Ambasciatore Faganello, che significato assume questa giornata all’insegna dell’italianità in Irlanda?
«Devo dire che è una giornata importante. La presenza di Nave Etna della Marina Militare Italiana, che si trova qui ormai da due giorni, è significativa perché la diplomazia navale è uno strumento molto importante: collega le popolazioni, i governi e le autorità. È quindi uno strumento molto utile per noi.»
Perché la presenza della Marina Militare assume un valore particolare proprio a Dublino?
«Dublino è una città con una storia e una tradizione legate al mare. Per questo la presenza di una nave italiana qui è particolarmente appropriata.»
Nave Etna non è soltanto una presenza istituzionale: a bordo si stanno formando i futuri ufficiali della Marina. Quanto è importante questa componente della missione?
«Su questa nave si svolge anche un’importante attività di formazione. Ci sono 130 allievi dell’Accademia Navale di Livorno e questa esperienza offre un’occasione fondamentale per la preparazione dei futuri ufficiali della Marina Militare Italiana.»
Nel suo discorso ha collegato la presenza di Nave Etna anche al tema della sicurezza marittima europea. Qual è il significato di questo passaggio?
«È un’ottima occasione che si inserisce anche nel contesto della Presidenza irlandese dell’Unione Europea, che ha tra i propri focus quello della sicurezza marittima. Anche da questo punto di vista la presenza della nave rappresenta per noi uno strumento per sviluppare ulteriormente i rapporti in questo ambito.»
Nel suo intervento ha parlato anche di infrastrutture marittime critiche e libertà di navigazione. Perché sono temi così centrali oggi?

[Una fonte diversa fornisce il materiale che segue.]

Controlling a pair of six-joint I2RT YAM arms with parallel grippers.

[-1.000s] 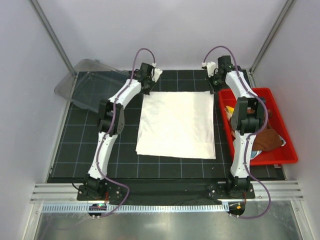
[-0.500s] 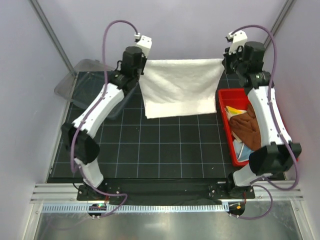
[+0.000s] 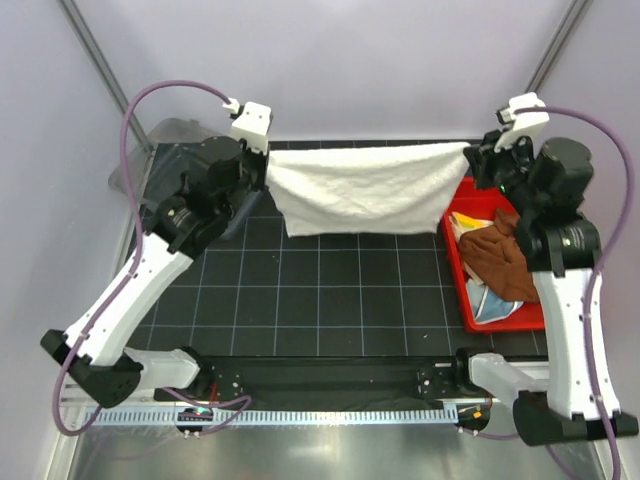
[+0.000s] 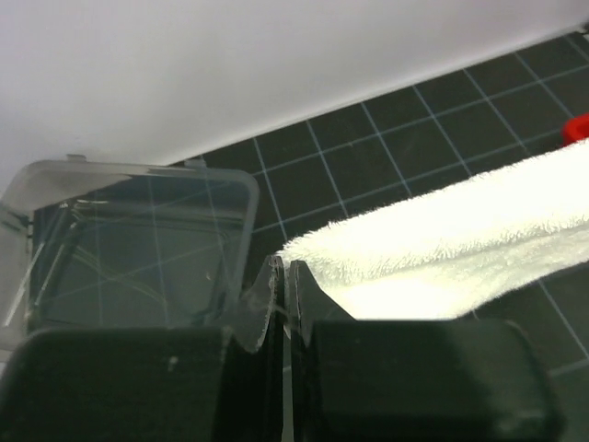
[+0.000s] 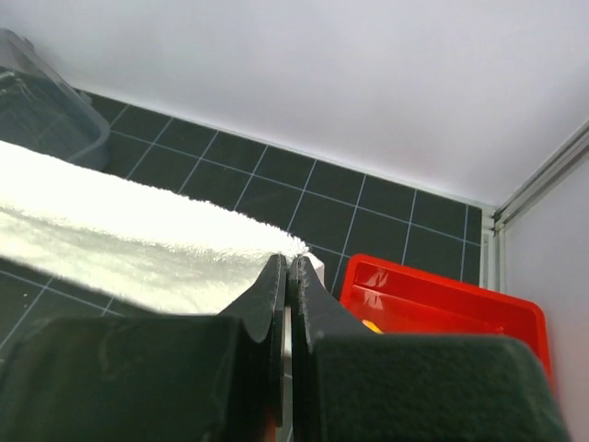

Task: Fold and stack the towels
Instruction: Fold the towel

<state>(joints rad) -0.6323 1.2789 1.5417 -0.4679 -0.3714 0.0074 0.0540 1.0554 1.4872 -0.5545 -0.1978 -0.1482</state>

«La salvaguardia delle infrastrutture marittime critiche e la tutela della libertà di navigazione sono fondamentali per garantire la sicurezza, la stabilità e la prosperità dell’Europa. In un contesto geopolitico in continua evoluzione, è importante rafforzare la resilienza e la cooperazione europea nell’affrontare le nuove sfide.»
Lei ha avuto modo di visitare personalmente Nave Etna e incontrare gli allievi. Che esperienza è stata?
«Ho avuto l’occasione di visitare la nave e successivamente di incontrare alcuni degli allievi. Per me è stata un’occasione unica.»
È un’esperienza che aveva già vissuto durante altri incarichi diplomatici all’estero?
«Sì, ho avuto esperienze simili durante miei precedenti incarichi all’estero, in occasione della presenza di altre navi italiane. Sono sempre momenti molto apprezzati.»
Che cosa rappresentano questi momenti per gli italiani che vivono lontano dall’Italia?
«Sono occasioni di incontro e di gioia per la comunità italiana, ma anche per il Paese ospitante. È questo uno degli aspetti che rende queste visite particolarmente significative.»
Se dovesse racchiudere in un messaggio il significato della presenza di Nave Etna a Dublino, quale sceglierebbe?
«È un momento di incontro tra la comunità italiana e il Paese ospitante, oltre che un’occasione per sviluppare i nostri rapporti. È stata, e continua a essere, una serata molto importante e significativa.»